● Directions for this task
Leave the images out and repeat the data exactly as given.

● Data block
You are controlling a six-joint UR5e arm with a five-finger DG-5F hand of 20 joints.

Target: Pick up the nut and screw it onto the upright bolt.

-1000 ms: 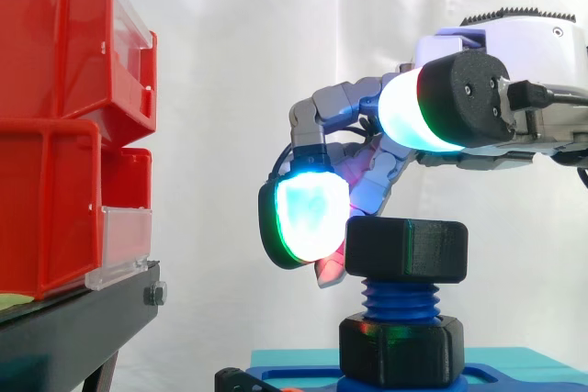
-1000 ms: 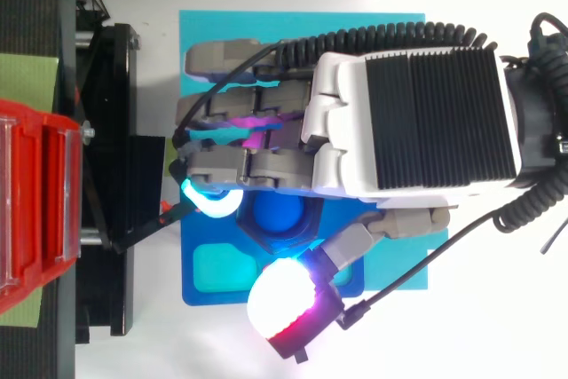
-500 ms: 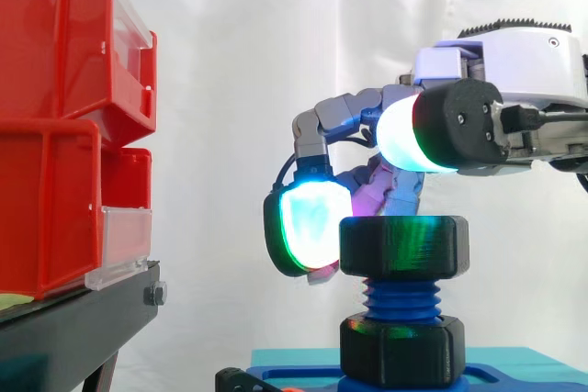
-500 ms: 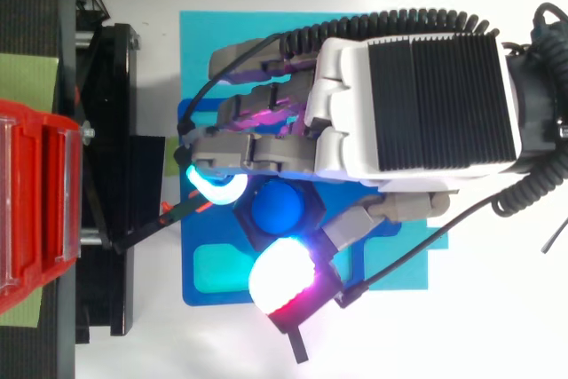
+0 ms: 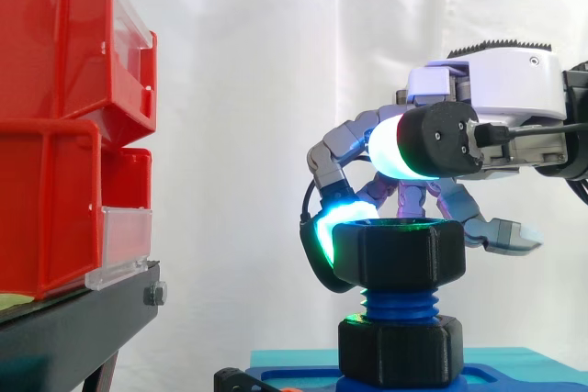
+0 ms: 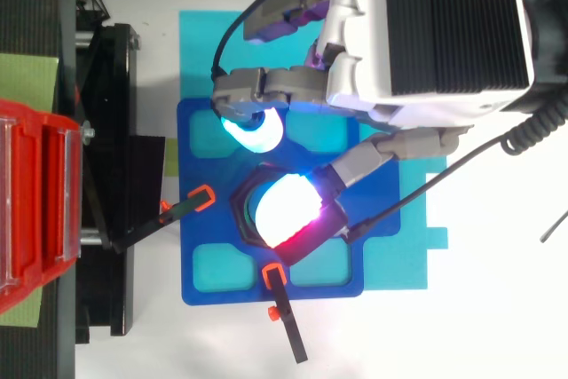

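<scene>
Stacked red bins (image 5: 55,135) hide their contents; nut (image 5: 399,257) tops the bolt (image 5: 399,303).

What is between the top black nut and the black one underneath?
A bare threaded stretch of the blue bolt, seen in the side view.

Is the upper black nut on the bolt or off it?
On: in the side view the nut sits level atop the threaded blue bolt.

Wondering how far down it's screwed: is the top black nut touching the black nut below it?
Apart. In the side view, bare blue threads of the bolt show between the top nut and the lower nut.
</scene>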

● Expected answer
You are controlling a six-joint UR5e arm with a five-finger DG-5F hand of 20 joints.

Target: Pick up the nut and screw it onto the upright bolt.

-1000 ms: 
-1000 ms: 
-500 ms: 
-500 ms: 
+0 ms: 
+0 ms: 

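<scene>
Stacked red bins (image 5: 55,135) hide their contents; nut (image 5: 399,257) tops the bolt (image 5: 399,303).

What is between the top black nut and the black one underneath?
A bare threaded stretch of the blue bolt, seen in the side view.

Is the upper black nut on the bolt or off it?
On: in the side view the nut sits level atop the threaded blue bolt.

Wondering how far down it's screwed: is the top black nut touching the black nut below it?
Apart. In the side view, bare blue threads of the bolt show between the top nut and the lower nut.
</scene>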

An answer has been given, and the exercise is complete.